EXERCISE: Return every line below exactly as written.

———

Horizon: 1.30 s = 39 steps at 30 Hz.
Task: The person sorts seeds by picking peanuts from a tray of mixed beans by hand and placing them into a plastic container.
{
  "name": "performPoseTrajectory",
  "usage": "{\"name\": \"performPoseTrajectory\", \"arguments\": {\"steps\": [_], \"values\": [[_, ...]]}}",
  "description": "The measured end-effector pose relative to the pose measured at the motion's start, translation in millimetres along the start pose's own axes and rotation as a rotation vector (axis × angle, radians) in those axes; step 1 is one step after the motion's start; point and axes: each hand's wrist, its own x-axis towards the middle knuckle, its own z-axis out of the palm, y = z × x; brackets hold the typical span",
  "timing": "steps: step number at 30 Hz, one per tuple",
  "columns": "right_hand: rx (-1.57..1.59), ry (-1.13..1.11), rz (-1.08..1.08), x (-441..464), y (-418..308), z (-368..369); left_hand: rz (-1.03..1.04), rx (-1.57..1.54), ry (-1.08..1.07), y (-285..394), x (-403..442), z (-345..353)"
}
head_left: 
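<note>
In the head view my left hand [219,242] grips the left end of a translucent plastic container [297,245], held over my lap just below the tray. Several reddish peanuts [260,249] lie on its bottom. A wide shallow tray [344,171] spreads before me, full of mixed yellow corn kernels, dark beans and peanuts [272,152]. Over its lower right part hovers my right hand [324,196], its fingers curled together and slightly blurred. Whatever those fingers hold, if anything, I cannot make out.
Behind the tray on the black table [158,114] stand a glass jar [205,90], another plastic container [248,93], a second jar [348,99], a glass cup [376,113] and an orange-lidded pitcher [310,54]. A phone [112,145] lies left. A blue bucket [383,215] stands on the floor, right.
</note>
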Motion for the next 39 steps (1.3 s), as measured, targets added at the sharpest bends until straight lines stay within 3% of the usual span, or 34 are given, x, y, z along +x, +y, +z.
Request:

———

ANSWER TO THE PROBLEM:
Horizon: 1.30 s = 39 steps at 30 Hz.
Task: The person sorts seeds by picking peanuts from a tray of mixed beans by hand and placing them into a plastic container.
{
  "name": "performPoseTrajectory",
  "usage": "{\"name\": \"performPoseTrajectory\", \"arguments\": {\"steps\": [_], \"values\": [[_, ...]]}}",
  "description": "The measured end-effector pose relative to the pose measured at the motion's start, translation in millimetres along the start pose's own axes and rotation as a rotation vector (axis × angle, radians) in those axes; step 1 is one step after the motion's start; point and axes: each hand's wrist, its own x-axis towards the middle knuckle, its own z-axis out of the palm, y = z × x; brackets hold the typical span",
  "timing": "steps: step number at 30 Hz, one per tuple",
  "columns": "right_hand: rx (-1.57..1.59), ry (-1.13..1.11), rz (-1.08..1.08), x (-441..464), y (-418..308), z (-368..369); left_hand: rz (-1.03..1.04), rx (-1.57..1.54), ry (-1.08..1.07), y (-285..394), x (-403..442), z (-345..353)"
}
head_left: 
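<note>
In the head view my left hand [219,242] grips the left end of a translucent plastic container [297,245], held over my lap just below the tray. Several reddish peanuts [260,249] lie on its bottom. A wide shallow tray [344,171] spreads before me, full of mixed yellow corn kernels, dark beans and peanuts [272,152]. Over its lower right part hovers my right hand [324,196], its fingers curled together and slightly blurred. Whatever those fingers hold, if anything, I cannot make out.
Behind the tray on the black table [158,114] stand a glass jar [205,90], another plastic container [248,93], a second jar [348,99], a glass cup [376,113] and an orange-lidded pitcher [310,54]. A phone [112,145] lies left. A blue bucket [383,215] stands on the floor, right.
</note>
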Motion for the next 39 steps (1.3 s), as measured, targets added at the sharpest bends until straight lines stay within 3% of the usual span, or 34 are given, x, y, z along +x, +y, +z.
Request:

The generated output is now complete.